Guidance on notifiable changes

COLL 4.3.9GRP
  1. (1)

    The circumstances causing a notifiable change may or may not be within the control of the authorised fund manager.

  2. (2)

    For the purpose of COLL 4.3.8 R (Notifiable changes) a notifiable change might include:

    1. (a)

      a change of named investment manager where the authorised fund has been marketed on the basis of that individual's involvement;

    2. (b)

      a significant political event which impacts on the authorised fund or its operation;

    3. (c)

      a change to the time of the valuation point;

    4. (d)

      the introduction of limited issue arrangements; or

    5. (e)

      a change of the depositary or a change in the name of the authorised fund.

  3. (3)

    The appropriate manner and timescale of notification would depend on the nature of the change or event.

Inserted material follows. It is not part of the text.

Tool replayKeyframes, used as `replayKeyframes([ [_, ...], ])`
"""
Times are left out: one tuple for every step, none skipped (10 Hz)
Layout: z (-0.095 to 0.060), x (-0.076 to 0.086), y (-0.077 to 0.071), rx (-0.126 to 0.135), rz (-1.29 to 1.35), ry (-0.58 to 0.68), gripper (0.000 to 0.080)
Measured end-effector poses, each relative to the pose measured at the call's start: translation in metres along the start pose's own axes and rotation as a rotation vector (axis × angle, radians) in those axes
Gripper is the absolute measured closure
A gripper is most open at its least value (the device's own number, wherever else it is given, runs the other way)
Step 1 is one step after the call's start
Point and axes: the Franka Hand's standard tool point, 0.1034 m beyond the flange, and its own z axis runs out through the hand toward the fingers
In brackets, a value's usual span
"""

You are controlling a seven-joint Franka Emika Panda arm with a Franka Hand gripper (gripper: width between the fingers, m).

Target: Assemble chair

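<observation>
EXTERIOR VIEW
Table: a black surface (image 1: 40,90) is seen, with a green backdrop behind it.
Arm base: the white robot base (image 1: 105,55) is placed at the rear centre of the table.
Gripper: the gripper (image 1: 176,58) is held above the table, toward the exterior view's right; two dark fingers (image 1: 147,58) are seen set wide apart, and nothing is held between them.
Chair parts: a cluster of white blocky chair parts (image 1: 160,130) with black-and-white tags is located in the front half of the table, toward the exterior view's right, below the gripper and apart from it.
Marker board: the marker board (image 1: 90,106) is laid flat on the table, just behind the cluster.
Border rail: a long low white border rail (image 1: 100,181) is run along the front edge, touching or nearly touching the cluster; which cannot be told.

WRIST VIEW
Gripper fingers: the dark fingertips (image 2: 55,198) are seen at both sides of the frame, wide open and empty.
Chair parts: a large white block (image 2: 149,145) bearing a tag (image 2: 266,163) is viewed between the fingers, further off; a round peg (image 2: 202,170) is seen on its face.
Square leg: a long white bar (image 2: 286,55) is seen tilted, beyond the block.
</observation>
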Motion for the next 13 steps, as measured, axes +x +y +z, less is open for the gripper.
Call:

Consequently the authorised fund manager will need to assess each change or event individually.

  4. (4)

    An appropriate manner of notification could include:

    1. (a)

      sending an immediate notification to the unitholder;

    2. (b)

      publishing the information on a website; or

    3. (c)

      the information being included in the next long report of the scheme.